Площадь Борьбы - страница 7

Шрифт
Интервал


– Пойми, Миш… – объяснял ему однажды полузнакомый бухгалтер с Трехгорки, когда они сидели в дорогой шашлычной «Казбек» на Пресне. – Ты пойми, Миш… Ну вот я умру, да?.. Ну вот придет час икс, как говорится. И что? Похоронные я им оставлю? А кто мне гарантирует, что они всё правильно сделают? Ты мне это гарантируешь? Нет, извини. Извини. Я все сделаю заранее. Я все! Сделаю! Заранее!

Разговор этот пьяный почему-то ему запомнился.

С Верой он давно развелся. Дети собирались в Израиль. Жил он уже несколько лет с Аллой, помощницей. Ну оставит он ей похоронные, и что?

Ему даже больно становилось при мысли о том, как она, подневольная девушка, идет в мастерскую заказывать плиту – родственников-то никаких нет, бывшая жена не в счет, надо ей самой все делать, и вот идет она, и заказывает, и заказывает… Нет! Нет! Ничего хорошего из этого не получится! Все будет не так!


Плиту заказал быстро, а вот с участком попросили еще подождать.

– Ну ты же у забора ложиться не хочешь? – тихо спросил его в конторе добрый знакомый Сергей Альбертович. – Не хочешь, понятно дело… Там МКАД, там гарь, пыль… Или мы куда-то торопимся?

Да нет, решили не торопиться. Ждать, когда выделят достойный его высокого социального статуса участок.

– Мы что, куда-то торопимся? – опять спросил Сергей Альбертович, когда он пришел во второй раз.

Вновь пришлось подтвердить свою принципиальную позицию – нет, не торопимся.

Потом уезжали дети, было как-то не до того, потом наступил мутный 1989-й год, потом пошла плясать губерния, новые цены, валютное регулирование, обменники, черный вторник, он сдавал рубли, покупал доллары, опять сдавал, опять покупал…

Участок рос в цене, падал в цене, а плита все лежала и лежала у него под кроватью.

Он к ней привык.

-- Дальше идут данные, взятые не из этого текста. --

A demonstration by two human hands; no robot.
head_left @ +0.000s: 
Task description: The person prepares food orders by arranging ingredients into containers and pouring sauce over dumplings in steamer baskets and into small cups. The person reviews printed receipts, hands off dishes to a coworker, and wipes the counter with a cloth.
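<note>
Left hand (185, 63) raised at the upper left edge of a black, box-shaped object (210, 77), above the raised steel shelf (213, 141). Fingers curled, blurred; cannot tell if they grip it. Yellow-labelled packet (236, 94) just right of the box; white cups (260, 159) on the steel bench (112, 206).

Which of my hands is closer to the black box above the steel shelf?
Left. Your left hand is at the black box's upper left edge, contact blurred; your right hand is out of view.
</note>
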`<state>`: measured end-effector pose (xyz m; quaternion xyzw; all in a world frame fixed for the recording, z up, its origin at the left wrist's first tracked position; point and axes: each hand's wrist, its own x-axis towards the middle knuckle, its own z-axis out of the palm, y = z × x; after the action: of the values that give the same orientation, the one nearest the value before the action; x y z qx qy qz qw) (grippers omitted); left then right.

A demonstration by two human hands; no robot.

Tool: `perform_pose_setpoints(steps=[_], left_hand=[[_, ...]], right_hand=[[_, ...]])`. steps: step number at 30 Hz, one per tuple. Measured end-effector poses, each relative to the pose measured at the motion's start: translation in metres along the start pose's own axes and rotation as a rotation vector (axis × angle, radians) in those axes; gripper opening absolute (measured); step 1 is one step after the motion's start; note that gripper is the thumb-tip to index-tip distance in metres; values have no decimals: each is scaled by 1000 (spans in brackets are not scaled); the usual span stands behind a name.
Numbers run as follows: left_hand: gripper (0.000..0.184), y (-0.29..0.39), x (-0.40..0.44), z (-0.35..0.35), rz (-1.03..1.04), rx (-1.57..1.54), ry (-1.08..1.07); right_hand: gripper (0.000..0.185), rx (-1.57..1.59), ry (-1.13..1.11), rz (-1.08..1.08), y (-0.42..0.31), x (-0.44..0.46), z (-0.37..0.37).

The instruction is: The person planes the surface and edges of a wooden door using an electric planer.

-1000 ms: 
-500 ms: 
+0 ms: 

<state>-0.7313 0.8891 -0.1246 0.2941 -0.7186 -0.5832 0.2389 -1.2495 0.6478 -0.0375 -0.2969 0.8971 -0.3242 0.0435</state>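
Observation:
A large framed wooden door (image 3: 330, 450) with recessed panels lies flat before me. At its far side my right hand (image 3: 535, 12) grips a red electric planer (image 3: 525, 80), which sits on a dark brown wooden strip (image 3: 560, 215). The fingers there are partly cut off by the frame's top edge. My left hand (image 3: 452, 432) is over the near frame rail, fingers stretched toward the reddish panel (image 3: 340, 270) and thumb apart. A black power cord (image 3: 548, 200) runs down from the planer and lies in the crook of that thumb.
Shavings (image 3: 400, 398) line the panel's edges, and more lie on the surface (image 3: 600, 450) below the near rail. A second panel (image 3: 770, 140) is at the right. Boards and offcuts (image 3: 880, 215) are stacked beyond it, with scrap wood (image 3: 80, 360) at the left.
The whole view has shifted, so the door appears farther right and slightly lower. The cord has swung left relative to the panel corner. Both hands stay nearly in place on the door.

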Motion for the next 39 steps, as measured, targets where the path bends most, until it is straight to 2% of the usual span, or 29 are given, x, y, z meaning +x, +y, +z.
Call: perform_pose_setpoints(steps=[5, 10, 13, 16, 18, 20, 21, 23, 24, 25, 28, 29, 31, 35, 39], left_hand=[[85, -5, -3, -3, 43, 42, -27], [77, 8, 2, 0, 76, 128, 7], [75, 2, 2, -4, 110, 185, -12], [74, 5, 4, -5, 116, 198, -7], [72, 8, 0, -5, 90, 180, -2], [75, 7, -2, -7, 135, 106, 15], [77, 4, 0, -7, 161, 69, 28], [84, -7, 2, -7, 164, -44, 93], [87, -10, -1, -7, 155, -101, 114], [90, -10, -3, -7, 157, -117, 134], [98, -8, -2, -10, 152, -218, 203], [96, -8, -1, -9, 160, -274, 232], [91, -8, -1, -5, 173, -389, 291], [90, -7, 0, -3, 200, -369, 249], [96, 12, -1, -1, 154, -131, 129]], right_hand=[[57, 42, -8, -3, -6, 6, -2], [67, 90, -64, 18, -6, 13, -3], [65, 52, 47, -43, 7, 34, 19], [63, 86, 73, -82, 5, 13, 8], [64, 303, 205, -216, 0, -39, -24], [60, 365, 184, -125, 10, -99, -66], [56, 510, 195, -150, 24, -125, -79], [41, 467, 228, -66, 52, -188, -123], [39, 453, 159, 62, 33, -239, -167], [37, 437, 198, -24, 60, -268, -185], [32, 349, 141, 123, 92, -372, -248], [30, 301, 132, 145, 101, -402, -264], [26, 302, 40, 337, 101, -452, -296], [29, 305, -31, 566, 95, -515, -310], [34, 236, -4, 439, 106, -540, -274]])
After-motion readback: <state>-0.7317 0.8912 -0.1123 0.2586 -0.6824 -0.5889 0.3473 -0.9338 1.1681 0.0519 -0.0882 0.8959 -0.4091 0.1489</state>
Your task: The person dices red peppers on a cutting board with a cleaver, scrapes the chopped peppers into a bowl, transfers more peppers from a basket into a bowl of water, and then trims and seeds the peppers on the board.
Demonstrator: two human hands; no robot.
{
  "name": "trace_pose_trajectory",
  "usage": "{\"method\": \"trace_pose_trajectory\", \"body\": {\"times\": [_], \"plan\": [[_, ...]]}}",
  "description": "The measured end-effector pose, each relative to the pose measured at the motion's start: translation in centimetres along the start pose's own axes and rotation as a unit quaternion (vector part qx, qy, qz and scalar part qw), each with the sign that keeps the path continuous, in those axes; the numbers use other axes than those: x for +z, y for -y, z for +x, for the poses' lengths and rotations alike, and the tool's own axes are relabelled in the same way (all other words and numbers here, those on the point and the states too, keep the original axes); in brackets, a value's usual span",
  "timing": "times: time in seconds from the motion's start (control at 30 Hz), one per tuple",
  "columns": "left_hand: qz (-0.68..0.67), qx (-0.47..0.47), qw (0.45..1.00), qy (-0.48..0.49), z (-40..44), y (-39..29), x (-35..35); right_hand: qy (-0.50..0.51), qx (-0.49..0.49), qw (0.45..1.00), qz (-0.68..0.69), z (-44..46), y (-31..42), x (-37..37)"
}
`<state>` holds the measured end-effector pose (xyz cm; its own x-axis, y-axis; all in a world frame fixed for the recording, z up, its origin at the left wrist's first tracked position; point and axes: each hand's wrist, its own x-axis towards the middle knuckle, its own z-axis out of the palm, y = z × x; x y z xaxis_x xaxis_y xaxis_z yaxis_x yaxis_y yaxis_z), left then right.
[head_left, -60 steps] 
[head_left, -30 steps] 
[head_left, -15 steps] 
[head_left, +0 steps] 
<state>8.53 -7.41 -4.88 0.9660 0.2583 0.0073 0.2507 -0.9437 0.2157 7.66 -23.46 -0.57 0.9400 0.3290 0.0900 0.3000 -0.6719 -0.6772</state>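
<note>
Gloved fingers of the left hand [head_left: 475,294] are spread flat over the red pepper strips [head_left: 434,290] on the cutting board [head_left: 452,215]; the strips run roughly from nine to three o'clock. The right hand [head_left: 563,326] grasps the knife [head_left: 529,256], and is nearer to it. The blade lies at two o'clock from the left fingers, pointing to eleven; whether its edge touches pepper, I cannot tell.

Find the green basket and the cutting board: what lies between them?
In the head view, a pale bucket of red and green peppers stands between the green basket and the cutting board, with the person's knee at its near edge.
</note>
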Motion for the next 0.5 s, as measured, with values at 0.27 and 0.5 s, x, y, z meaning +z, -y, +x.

И как-то даже перестал замечать.


Иногда только просыпался, трогал ее ногой, вставал и смотрел в окно, туда, вниз, на Самотеку.

…В том доме, где жил Сима Каневский, во 2-м Вышеславцевом переулке, бывали они с ребятами довольно часто, заходили туда как-то совсем просто, даже сами не зная зачем. Он, то есть Мишка Соловьев, потом еще Яша Либерман, Шамиль Мустафин, ну еще Колька Лазарев. Мать Симы Каневского кормила их всегда. В любой ситуации. Она всегда была дома, всегда улыбчиво смотрела большими черными глазами из-под высоких бровей. Всегда велела мыть руки и усаживала за стол. Если она была больна, то вставала с постели. Если у них дома было шаром покати, она все равно усаживала за стол и открывала неприкосновенный запас – какую-нибудь селедку доставала, залом, который берегла к празднику. Но, как правило, на кухне всегда что-то варилось. Вкусно пахло. Скатерть была белая или розовая. Тарелки блестели. На столе рядом с тарелками лежали ножи и вилки из старого, черного, иногда гнутого от старости серебра. Они с ребятами сидели и молча чинно ели.